I had a year not so long ago that was both the best and the worst of my life. It was the best because I married the love of my life. It was the worst because we barely made it out alive.  

My career could not have been better; it was my second year as a single administrator of a little elementary school in Calgary. It wasn’t easy, but it was fulfilling.  

One spring morning at 5 a.m., our neighbour went onto his balcony to have a cigarette. He extinguished it in a planter and set our whole condo building on fire. We woke to the sound of a firefighter knocking down our door. We grabbed our puppy, a phone and some shoes and crawled out through the smoke and flames. We got out just in time. 

I took very little time off work despite trying to rebuild my life. My family found temporary housing, and we did our best to move forward. I managed to end the school year with a semblance of normalcy. It wasn’t until the summer that I really started struggling. I didn’t realize it at the time, but post-traumatic stress had laid its grip on me.  

My third year as principal was rocky. I lacked resilience and fortitude. I would try to do something, but I couldn’t focus. Nothing came easily to me; I stressed about everything. The challenges of staffing, budgets, schedules and school development planning left me feeling overwhelmed. I would spend 12 hours at work and feel like I had accomplished very little. I struggled to sleep because I worried about every email and issue. “What if” scenarios replayed in my mind, and I assumed the worst would happen in every situation. I needed help, but didn’t know where to turn. I had never felt more alone. 

One day, I just couldn’t turn off the tears. I knew in that moment that I needed help, and I booked an appointment to see a therapist. I was diagnosed with PTSD, anxiety and depression. Understanding what was wrong gave me some relief, but I felt trapped in a downward spiral of stress. I carried the weight of a whole school on my shoulders; I had no assistant principal or learning leaders. I felt like I was the captain of a sinking ship and I just wanted to jump overboard. 
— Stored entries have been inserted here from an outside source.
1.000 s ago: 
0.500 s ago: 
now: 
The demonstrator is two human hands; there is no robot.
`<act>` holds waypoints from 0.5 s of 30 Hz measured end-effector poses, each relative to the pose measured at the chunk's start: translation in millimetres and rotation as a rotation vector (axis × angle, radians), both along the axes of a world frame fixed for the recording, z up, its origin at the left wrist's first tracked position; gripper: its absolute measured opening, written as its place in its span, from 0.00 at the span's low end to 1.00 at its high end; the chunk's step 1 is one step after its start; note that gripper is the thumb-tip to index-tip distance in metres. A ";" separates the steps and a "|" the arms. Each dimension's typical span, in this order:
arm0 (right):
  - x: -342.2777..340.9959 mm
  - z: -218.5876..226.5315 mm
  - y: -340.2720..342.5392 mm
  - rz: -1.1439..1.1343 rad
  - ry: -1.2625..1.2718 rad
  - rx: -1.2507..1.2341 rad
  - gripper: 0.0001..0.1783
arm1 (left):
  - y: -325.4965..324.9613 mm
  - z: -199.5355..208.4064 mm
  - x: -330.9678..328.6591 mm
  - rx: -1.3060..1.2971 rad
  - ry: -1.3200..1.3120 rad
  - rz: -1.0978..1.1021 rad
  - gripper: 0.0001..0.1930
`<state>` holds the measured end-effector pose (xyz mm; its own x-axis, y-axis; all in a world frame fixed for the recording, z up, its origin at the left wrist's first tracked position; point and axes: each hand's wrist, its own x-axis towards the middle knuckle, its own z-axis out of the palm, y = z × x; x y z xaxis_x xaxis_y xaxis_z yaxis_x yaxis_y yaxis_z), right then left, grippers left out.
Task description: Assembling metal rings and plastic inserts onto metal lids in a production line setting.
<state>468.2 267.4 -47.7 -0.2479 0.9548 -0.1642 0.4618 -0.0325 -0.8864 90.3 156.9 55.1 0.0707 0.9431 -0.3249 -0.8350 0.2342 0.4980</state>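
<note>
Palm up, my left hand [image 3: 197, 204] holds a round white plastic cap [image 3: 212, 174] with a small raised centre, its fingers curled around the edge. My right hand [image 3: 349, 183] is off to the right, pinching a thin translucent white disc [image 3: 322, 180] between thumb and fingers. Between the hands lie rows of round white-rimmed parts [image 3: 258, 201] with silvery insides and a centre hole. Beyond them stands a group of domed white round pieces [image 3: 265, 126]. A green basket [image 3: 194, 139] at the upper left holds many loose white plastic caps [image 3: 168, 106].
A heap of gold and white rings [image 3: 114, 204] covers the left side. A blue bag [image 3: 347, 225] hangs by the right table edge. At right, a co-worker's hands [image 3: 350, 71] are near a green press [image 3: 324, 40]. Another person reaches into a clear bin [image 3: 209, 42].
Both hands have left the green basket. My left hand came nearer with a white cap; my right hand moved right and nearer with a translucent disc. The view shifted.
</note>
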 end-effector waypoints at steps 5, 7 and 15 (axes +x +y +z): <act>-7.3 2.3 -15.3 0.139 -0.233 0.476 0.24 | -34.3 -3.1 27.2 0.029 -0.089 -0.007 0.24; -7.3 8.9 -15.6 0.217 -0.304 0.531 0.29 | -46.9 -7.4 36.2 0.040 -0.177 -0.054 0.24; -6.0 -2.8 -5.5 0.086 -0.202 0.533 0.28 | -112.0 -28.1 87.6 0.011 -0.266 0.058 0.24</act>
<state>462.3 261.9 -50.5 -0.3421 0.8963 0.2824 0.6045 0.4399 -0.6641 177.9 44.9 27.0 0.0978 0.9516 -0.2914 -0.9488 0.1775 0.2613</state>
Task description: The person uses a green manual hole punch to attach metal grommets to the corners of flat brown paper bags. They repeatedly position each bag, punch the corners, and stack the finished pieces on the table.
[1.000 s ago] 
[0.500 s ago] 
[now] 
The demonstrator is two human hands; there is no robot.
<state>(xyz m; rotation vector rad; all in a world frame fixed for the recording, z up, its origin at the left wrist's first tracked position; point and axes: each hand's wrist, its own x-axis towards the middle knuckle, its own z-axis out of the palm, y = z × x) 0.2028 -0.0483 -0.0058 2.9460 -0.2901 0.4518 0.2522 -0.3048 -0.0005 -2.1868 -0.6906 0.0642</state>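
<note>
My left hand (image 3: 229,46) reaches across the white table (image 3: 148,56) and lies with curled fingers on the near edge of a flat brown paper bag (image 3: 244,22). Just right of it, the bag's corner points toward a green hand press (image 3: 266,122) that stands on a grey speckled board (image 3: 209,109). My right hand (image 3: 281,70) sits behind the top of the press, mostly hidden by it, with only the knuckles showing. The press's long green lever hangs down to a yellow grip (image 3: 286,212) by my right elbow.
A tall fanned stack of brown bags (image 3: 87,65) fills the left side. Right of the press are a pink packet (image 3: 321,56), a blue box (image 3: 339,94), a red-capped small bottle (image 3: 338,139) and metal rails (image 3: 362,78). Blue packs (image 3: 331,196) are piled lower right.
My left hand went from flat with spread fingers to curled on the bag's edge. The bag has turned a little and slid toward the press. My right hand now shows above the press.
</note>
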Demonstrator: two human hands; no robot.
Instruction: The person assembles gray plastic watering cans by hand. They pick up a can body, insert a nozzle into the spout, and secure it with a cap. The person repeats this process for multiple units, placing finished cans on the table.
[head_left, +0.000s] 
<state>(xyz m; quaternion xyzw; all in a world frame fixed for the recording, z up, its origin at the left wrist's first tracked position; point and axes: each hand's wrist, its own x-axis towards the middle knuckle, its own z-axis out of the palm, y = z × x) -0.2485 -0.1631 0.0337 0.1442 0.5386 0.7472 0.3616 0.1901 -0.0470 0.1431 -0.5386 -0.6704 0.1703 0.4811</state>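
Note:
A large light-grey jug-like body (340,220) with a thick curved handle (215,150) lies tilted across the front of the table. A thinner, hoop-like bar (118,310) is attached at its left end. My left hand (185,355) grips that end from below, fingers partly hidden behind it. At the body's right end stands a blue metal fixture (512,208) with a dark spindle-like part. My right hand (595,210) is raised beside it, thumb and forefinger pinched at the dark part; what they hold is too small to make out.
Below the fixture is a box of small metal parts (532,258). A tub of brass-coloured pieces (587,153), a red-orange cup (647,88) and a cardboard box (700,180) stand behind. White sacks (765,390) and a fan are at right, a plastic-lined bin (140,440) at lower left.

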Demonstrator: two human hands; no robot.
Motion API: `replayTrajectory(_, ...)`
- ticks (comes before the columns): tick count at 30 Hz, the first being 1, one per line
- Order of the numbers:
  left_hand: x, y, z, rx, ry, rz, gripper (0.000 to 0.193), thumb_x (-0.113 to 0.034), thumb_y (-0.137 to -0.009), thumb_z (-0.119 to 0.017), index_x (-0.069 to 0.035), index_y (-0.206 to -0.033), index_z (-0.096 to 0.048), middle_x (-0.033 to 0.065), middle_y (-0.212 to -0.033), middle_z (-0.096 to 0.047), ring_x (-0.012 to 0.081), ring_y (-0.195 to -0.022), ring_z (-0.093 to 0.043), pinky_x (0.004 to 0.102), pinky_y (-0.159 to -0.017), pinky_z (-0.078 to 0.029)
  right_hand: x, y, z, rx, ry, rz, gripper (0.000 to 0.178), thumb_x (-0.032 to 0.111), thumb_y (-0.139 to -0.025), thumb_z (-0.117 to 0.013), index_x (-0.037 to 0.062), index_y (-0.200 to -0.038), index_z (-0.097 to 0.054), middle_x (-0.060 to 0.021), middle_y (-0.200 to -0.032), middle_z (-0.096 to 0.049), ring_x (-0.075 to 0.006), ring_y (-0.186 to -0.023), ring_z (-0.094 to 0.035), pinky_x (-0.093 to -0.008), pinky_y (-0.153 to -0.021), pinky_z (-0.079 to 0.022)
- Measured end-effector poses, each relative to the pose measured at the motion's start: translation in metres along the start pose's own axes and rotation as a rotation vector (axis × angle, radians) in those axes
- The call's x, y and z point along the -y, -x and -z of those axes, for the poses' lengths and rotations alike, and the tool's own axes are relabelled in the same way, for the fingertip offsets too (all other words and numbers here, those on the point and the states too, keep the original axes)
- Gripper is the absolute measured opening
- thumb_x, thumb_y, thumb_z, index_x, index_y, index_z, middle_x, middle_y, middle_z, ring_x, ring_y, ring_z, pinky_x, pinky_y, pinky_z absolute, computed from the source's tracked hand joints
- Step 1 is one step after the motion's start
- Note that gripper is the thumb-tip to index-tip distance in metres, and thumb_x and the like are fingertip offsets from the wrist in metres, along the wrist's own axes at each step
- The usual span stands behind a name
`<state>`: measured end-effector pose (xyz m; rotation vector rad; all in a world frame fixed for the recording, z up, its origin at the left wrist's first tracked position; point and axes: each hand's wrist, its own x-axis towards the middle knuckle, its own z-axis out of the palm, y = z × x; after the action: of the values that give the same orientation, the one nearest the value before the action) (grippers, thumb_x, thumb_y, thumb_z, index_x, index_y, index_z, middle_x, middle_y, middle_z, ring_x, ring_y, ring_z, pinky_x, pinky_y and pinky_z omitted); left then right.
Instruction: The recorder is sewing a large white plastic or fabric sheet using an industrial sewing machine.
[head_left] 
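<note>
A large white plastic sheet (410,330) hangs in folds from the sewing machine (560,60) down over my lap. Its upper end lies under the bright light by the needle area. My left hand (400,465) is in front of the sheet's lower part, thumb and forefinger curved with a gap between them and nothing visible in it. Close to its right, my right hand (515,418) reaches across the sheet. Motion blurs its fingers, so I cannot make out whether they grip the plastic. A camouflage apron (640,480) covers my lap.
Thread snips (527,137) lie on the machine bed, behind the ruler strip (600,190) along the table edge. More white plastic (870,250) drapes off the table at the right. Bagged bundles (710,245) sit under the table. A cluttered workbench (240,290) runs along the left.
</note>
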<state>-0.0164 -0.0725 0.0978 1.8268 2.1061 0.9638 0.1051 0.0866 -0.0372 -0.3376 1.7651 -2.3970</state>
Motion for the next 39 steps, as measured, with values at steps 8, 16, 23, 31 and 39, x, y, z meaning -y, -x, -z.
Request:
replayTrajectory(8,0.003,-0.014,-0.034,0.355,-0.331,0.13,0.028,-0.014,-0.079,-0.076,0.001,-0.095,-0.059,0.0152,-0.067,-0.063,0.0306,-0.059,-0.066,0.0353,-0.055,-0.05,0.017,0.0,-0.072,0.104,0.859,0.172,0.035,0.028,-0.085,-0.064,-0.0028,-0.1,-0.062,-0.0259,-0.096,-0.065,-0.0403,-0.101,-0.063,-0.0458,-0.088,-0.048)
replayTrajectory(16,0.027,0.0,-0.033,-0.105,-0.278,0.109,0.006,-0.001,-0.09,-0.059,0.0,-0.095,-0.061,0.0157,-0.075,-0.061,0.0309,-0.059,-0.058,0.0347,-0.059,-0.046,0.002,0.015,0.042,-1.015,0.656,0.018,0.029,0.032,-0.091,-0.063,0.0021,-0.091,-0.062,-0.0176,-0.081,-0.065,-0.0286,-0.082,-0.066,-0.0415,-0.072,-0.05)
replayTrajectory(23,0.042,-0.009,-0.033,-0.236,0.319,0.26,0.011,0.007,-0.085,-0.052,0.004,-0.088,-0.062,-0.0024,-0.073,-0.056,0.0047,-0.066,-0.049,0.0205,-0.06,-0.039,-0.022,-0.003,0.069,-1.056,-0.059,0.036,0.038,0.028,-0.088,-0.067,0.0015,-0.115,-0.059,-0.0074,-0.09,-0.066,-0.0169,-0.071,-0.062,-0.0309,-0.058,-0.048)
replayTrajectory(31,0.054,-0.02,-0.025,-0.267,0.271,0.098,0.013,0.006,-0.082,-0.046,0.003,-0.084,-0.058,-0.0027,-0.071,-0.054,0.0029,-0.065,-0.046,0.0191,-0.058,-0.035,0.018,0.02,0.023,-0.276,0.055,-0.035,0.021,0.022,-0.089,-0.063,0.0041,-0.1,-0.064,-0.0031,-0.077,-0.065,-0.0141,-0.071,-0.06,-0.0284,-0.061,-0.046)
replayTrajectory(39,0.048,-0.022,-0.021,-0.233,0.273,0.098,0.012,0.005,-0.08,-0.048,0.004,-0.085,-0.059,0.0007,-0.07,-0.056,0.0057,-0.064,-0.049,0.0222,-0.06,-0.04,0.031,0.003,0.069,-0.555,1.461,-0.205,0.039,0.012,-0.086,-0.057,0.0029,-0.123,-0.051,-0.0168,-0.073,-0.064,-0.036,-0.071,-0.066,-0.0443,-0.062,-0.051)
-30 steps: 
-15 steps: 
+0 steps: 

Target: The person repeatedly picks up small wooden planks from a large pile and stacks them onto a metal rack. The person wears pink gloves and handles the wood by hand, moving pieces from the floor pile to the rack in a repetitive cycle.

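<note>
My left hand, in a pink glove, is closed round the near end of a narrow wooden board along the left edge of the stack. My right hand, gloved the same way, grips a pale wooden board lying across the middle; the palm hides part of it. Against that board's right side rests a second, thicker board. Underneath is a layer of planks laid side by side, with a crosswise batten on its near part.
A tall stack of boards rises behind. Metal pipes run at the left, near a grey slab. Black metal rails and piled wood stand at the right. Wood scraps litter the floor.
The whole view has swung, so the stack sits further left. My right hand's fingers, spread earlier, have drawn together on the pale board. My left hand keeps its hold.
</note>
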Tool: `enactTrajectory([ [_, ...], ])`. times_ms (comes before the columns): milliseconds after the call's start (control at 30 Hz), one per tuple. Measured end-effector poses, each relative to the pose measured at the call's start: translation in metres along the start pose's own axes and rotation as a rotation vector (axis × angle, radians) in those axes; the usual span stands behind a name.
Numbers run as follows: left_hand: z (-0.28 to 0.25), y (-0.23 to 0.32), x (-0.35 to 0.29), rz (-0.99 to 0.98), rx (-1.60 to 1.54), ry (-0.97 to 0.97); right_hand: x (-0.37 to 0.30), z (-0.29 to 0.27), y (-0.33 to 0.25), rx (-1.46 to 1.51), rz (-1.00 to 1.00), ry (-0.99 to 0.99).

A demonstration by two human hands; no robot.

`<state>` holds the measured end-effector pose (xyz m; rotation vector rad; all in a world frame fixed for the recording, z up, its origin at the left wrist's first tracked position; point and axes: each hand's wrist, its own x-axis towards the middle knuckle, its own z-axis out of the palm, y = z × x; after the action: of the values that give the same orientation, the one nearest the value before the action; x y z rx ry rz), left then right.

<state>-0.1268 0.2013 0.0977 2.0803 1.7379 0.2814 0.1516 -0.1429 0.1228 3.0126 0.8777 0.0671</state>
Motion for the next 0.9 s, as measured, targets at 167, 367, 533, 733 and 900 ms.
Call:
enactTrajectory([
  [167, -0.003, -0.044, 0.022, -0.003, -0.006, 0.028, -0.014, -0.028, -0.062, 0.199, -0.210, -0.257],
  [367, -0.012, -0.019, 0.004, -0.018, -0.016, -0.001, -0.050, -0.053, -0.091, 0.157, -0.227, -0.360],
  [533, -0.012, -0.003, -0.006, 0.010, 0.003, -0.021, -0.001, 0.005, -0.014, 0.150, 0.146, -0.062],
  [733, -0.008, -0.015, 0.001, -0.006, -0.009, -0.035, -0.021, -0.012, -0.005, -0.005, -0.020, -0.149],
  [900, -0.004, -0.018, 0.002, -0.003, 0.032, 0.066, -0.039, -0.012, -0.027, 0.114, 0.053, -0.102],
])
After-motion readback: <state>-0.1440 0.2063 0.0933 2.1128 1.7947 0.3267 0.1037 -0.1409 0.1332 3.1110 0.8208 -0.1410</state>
I did a lot of soul searching and decided that I needed to make my health and well-being top priorities. An assistant principal posting captured my interest and, for the first time in many months, I was excited by a possibility. I interviewed for the job while battling pneumonia — my poor mental health had taken a physical toll — but I was offered the job and accepted. It was the best decision I could have made. To me, it wasn’t a step backwards in my career but rather a hopeful step forward in my life.  

Sometimes I worry about my future. Should I go back to being a principal? If I do, how will I explain my career trajectory? Ultimately, I did what I needed to do. I’m proud of myself for taking my mental health seriously and responding to those red flags. I have no regrets and am hopeful that my school board will understand that career choices don’t always follow a linear path. It takes personal bravery to make momentous decisions. It takes personal bravery to heal. 

 


Myths about mental illness

Myth: People with mental illness never get better.
Reality: With the right kind of help, people with mental illnesses often recover and go on to lead healthy, productive lives. While the illness may not go away, the symptoms associated with it can be controlled.

Myth: Mental illness is caused by a personal weakness.
Reality: A mental illness is not a character flaw. It is an illness that has nothing to do with being weak or lacking willpower. Although people with mental illnesses can play a big part in their own recovery, they did not choose to become ill, and they are not lazy because they cannot just “snap out of it.”

Myth: People with mental illness are poor and/or less intelligent.
Reality: Many studies show that most people with a mental illness have average or above-average intelligence. Mental illness, like physical illness, can affect anyone regardless of intelligence, social class or income level.

Information compiled from Compassionate Classrooms, published jointly by the Alberta Teachers’ Association and the Canadian Mental Health Association. This resource is available from the ATA.